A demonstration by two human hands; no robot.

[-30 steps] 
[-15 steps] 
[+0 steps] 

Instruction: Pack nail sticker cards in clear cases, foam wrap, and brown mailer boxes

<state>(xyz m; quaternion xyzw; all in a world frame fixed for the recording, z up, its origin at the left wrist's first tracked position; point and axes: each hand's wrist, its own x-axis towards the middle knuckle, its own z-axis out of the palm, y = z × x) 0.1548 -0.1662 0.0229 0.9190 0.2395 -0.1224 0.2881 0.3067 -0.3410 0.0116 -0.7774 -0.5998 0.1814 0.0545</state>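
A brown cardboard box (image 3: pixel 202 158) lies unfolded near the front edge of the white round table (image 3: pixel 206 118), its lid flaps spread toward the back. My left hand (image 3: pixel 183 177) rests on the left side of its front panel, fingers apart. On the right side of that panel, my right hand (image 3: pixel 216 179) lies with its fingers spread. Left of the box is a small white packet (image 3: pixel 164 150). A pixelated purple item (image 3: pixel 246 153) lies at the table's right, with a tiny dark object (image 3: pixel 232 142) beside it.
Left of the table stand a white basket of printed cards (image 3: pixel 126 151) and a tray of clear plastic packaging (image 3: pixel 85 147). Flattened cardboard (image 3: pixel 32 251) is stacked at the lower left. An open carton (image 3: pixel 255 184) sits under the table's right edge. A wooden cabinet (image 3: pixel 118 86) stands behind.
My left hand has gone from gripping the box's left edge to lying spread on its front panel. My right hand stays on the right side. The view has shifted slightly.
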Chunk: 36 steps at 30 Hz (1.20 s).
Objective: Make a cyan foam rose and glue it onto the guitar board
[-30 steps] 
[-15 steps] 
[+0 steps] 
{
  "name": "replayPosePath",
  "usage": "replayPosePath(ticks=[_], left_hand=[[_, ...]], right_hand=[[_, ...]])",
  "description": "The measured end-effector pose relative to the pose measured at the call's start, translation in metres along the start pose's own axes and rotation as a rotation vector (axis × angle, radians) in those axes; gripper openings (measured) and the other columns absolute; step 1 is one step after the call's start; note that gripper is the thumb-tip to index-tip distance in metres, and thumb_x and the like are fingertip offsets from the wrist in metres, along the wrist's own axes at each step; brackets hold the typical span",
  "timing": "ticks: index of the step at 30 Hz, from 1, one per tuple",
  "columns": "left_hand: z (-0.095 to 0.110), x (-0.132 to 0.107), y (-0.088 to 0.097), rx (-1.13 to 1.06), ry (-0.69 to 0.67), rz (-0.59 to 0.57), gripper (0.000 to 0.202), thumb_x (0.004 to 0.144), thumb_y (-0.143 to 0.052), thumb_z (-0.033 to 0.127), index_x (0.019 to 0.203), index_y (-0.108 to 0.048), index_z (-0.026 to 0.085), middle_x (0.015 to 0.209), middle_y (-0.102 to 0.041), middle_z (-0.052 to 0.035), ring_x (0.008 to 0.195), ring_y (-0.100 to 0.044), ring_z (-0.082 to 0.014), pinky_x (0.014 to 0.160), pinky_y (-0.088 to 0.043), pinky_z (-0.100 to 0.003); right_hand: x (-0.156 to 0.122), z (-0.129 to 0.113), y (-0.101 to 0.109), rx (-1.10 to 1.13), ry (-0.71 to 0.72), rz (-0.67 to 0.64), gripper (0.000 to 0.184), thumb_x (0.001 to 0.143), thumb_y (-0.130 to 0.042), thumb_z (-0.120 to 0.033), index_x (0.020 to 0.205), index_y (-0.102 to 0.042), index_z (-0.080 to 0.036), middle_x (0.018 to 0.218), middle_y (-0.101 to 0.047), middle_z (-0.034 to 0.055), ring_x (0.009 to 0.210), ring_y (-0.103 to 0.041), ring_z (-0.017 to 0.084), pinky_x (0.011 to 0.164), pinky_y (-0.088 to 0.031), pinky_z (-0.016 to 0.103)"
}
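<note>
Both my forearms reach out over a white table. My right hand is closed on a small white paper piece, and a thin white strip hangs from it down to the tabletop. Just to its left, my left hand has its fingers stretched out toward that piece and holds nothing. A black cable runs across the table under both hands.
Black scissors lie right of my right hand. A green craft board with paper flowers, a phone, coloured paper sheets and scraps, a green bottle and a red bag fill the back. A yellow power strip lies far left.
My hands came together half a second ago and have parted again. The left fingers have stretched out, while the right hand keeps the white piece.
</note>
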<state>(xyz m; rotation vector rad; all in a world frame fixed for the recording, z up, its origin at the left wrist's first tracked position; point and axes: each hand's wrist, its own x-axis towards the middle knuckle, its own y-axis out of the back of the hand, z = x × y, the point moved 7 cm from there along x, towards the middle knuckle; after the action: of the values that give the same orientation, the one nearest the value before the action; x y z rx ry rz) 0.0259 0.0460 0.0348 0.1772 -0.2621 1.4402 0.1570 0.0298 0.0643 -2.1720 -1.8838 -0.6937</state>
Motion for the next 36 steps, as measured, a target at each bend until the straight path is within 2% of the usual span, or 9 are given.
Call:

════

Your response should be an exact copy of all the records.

A demonstration by two human hands; no robot.

[-30 steps] 
[-15 steps] 
[+0 steps] 

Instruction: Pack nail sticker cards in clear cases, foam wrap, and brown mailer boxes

<state>(xyz m; quaternion xyzw; all in a world frame fixed for the recording, z up, its origin at the left wrist's first tracked position; point and axes: each hand's wrist, its own x-axis towards the middle knuckle, its own z-axis out of the palm, y = z × x) 0.1548 -0.1662 0.0229 0.9190 0.2395 -0.1224 0.2881 0.3067 -0.3410 0.0116 -0.7774 -0.5998 0.1814 0.0545</state>
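A brown cardboard box (image 3: pixel 202 158) lies unfolded near the front edge of the white round table (image 3: pixel 206 118), its lid flaps spread toward the back. My left hand (image 3: pixel 183 177) rests on the left side of its front panel, fingers apart. On the right side of that panel, my right hand (image 3: pixel 216 179) lies with its fingers spread. Left of the box is a small white packet (image 3: pixel 164 150). A pixelated purple item (image 3: pixel 246 153) lies at the table's right, with a tiny dark object (image 3: pixel 232 142) beside it.
Left of the table stand a white basket of printed cards (image 3: pixel 126 151) and a tray of clear plastic packaging (image 3: pixel 85 147). Flattened cardboard (image 3: pixel 32 251) is stacked at the lower left. An open carton (image 3: pixel 255 184) sits under the table's right edge. A wooden cabinet (image 3: pixel 118 86) stands behind.
My left hand has gone from gripping the box's left edge to lying spread on its front panel. My right hand stays on the right side. The view has shifted slightly.
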Chunk: 36 steps at 30 Hz (1.20 s).
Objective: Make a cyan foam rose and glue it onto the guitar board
[-30 steps] 
[-15 steps] 
[+0 steps] 
{
  "name": "replayPosePath",
  "usage": "replayPosePath(ticks=[_], left_hand=[[_, ...]], right_hand=[[_, ...]])",
  "description": "The measured end-effector pose relative to the pose measured at the call's start, translation in metres along the start pose's own axes and rotation as a rotation vector (axis × angle, radians) in those axes; gripper openings (measured) and the other columns absolute; step 1 is one step after the call's start; note that gripper is the thumb-tip to index-tip distance in metres, and thumb_x and the like are fingertip offsets from the wrist in metres, along the wrist's own axes at each step; brackets hold the typical span",
  "timing": "ticks: index of the step at 30 Hz, from 1, one per tuple",
  "columns": "left_hand: z (-0.095 to 0.110), x (-0.132 to 0.107), y (-0.088 to 0.097), rx (-1.13 to 1.06), ry (-0.69 to 0.67), rz (-0.59 to 0.57), gripper (0.000 to 0.202), thumb_x (0.004 to 0.144), thumb_y (-0.143 to 0.052), thumb_z (-0.033 to 0.127), index_x (0.019 to 0.203), index_y (-0.108 to 0.048), index_z (-0.026 to 0.085), middle_x (0.015 to 0.209), middle_y (-0.102 to 0.041), middle_z (-0.052 to 0.035), ring_x (0.008 to 0.195), ring_y (-0.100 to 0.044), ring_z (-0.082 to 0.014), pinky_x (0.014 to 0.160), pinky_y (-0.088 to 0.043), pinky_z (-0.100 to 0.003); right_hand: x (-0.156 to 0.122), z (-0.129 to 0.113), y (-0.101 to 0.109), rx (-1.10 to 1.13), ry (-0.71 to 0.72), rz (-0.67 to 0.64), gripper (0.000 to 0.184), thumb_x (0.001 to 0.143), thumb_y (-0.130 to 0.042), thumb_z (-0.120 to 0.033), index_x (0.020 to 0.205), index_y (-0.102 to 0.042), index_z (-0.080 to 0.036), middle_x (0.018 to 0.218), middle_y (-0.101 to 0.047), middle_z (-0.034 to 0.055), ring_x (0.009 to 0.210), ring_y (-0.103 to 0.041), ring_z (-0.017 to 0.084), pinky_x (0.011 to 0.164), pinky_y (-0.088 to 0.031), pinky_z (-0.016 to 0.103)"
}
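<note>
Both my forearms reach out over a white table. My right hand is closed on a small white paper piece, and a thin white strip hangs from it down to the tabletop. Just to its left, my left hand has its fingers stretched out toward that piece and holds nothing. A black cable runs across the table under both hands.
Black scissors lie right of my right hand. A green craft board with paper flowers, a phone, coloured paper sheets and scraps, a green bottle and a red bag fill the back. A yellow power strip lies far left.
My hands came together half a second ago and have parted again. The left fingers have stretched out, while the right hand keeps the white piece.
</note>
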<state>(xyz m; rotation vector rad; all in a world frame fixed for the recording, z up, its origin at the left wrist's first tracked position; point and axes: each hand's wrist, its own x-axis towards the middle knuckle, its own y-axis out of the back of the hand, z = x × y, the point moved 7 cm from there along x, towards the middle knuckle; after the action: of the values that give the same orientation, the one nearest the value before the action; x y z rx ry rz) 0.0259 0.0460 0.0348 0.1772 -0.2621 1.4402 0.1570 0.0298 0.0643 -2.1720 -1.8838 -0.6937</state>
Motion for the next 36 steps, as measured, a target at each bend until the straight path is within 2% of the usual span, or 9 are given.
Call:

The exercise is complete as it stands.